Basta con i pesticidi: l’appello arriva in Francia per la prima volta da un gruppo vasto ed eterogeneo di interlocutori, che comprende ricercatori, medici, rappresentanti di Ong, ma anche politici, sia di sinistra che di destra. Dopo anni di silenzi imbarazzati, sull’argomento è stato rotto un tabù, in un Paese dalla produzione agricola importante, soprattutto nelle colture estensive, dove il ricorso agli antiparassitari è più massiccio. La petizione (già definita “appello di Montpellier“, perché nella città del Sud della Francia si è tenuto a fine agosto un primo incontro che ha poi portato all’iniziativa) chiede al governo francese e alle autorità pubbliche in generale di ridurre la possibilità di ricorrere ai pesticidi e addirittura di proibirli al 100%, dove possibile.

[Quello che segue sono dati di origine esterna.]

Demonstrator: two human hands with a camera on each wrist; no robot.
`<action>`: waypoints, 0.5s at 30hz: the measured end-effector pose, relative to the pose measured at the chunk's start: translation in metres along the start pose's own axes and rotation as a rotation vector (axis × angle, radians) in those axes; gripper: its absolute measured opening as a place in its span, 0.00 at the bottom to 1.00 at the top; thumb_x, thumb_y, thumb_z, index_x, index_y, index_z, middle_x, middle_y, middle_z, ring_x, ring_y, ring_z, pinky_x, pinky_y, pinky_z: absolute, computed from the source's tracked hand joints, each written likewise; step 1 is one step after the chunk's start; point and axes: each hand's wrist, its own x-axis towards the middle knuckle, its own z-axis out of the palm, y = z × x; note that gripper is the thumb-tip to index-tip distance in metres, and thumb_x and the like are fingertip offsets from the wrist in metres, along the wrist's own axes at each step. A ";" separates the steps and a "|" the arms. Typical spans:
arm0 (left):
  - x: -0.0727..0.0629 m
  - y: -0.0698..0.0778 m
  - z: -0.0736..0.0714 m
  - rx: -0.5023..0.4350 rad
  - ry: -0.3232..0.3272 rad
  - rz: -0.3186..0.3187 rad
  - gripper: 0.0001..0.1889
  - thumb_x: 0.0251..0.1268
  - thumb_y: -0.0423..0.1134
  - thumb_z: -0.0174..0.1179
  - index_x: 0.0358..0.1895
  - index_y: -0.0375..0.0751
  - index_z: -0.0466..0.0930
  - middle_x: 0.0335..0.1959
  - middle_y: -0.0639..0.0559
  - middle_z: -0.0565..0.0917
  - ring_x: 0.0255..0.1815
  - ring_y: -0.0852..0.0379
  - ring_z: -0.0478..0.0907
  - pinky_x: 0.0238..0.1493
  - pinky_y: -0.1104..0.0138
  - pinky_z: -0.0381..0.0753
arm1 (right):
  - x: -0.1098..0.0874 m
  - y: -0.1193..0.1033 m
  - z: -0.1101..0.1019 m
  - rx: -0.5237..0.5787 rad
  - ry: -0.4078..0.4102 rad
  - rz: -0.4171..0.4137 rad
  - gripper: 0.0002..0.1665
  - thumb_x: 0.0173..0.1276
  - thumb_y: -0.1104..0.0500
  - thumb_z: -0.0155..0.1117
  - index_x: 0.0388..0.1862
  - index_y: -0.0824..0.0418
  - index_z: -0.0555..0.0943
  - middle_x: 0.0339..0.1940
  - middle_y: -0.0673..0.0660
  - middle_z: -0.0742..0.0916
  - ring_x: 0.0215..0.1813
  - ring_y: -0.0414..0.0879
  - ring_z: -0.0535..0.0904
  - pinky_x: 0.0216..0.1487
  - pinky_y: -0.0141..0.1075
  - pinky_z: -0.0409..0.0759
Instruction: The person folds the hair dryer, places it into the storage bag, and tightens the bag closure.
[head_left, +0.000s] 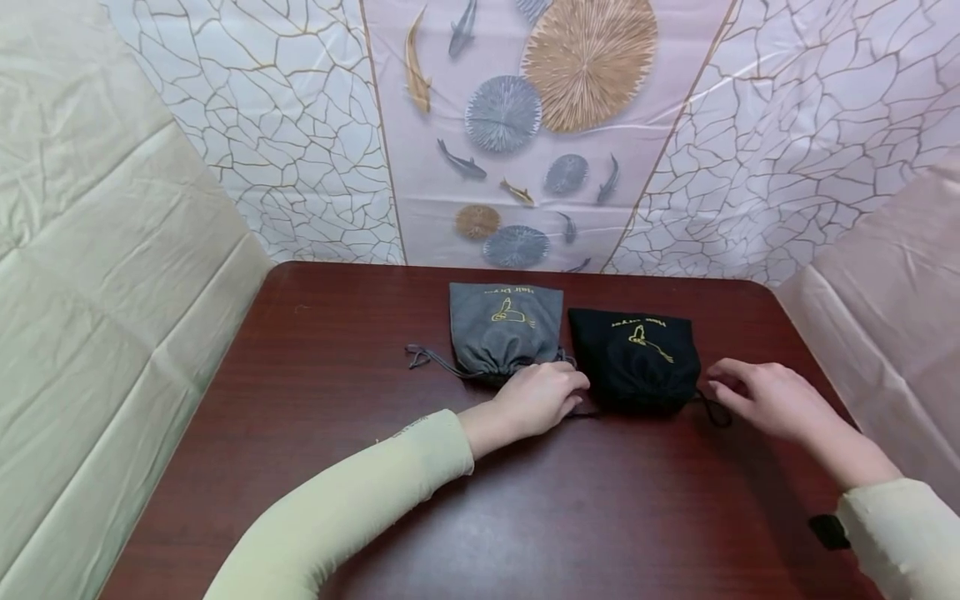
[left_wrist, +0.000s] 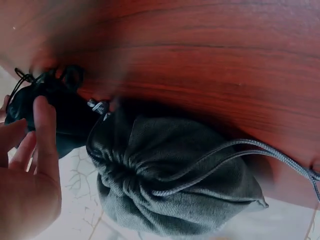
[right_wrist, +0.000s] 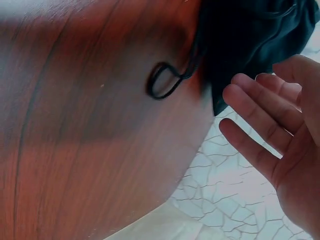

Il documento è stato sottoscritto, fra gli altri, da una cinquantina di parlamentari e di politici di amministrazioni regionali e locali, anche Delphine Batho, ex ministro dell’Ecologia dell’attuale governo, capitanato dal socialista Jean-Marc Ayrault, e Chantal Jouanno, titolare dello stesso dicastero ai tempi di Nicolas Sarkozy. Un’iniziativa dai toni bipartisan, che vede tra i promotori pure personaggi di punta della medicina d’Oltralpe, come Charles Sultan, specialista di endocrinologia presso l’ospedale Chru di Montpellier. I firmatari della petizione riconoscono gli sforzi già fatti in Francia nel settore “vista la diminuzione netta delle quantità vendute di pesticidi dal 1998”, ma ritengono “allarmante il fatto che ormai da tre anni la flessione si sia arrestata”.

E questo in una fase in cui emergono nuovi dati allarmanti. Un organismo pubblico, il Commissariato generale per lo sviluppo sostenibile, ha presentato nei mesi scorsi i risultati preoccupanti di un’inchiesta: il 90% dei corsi d’acqua francesi è caratterizzato da “una presenza generalizzata” di pesticidi. Nel giugno scorso l’Istituto nazionale della salute e della ricerca medica (Inserm) aveva evocato “una forte presunzione del fatto che i rischi di malattie come quelle neurodegenerative o certi cancri, come quello del sangue, siano resi maggiori dall’esposizione ai pesticidi“. Si tratta di quella diretta per i lavoratori agricoli o nel caso di persone che risiedano nei pressi di aree dove i prodotti siano utilizzati in misura massiccia. Ma ormai si comincia a puntare il dito anche sulla possibilità di residui negli alimenti.

Intanto, proprio nei giorni scorsi, la Federazione francese degli apicoltori professionali (Ffap) ha lanciato un nuovo grido d’allarme riguardo al proprio comparto. “Esiste una reale urgenza: dobbiamo fermare l’emorragia delle api – ha ricordato Yvan Goutequillet, protavoce della Ffap -. In alcune delle nostre imprese la mortalità sta aumentando del 50% da un anno all’altro”. Secondo le stime generali della federazione, il tasso di mortalità delle api in Francia è aumentato dal 5% negli anni 90 al 30% attuale. E all’origine ci sarebbero sempre i pesticidi. Va, infine, ricordato che a fine agosto lo Stato francese è stato condannato in appello a indennizzare un agricoltore, malato di cancro, provocato da sostanze tossiche contenute nei pesticidi ed erbicidi. Una trentina di casi simili sono al momento attuale all’esame della magistratura. Ma quello di Dominique Marchal, produttore cerealicolo, è il primo a essere arrivato a questo grado di giudizio. Lo Stato francese, comunque, accusato fra le altre cose di non aver imposto ai fabbricanti di inserire avvertenze sui rischi riguardo al cancro nelle etichette dei pesticidi, ha già fatto ricorso alla Cassazione. Nel caso di condanna definitiva potrebbe rivalersi sui produttori di pesticidi. Che si ritroverebbero a subire una lunga serie di indennizzi da pagare. Ora che il tabù sui pesticidi si sta sgretolando.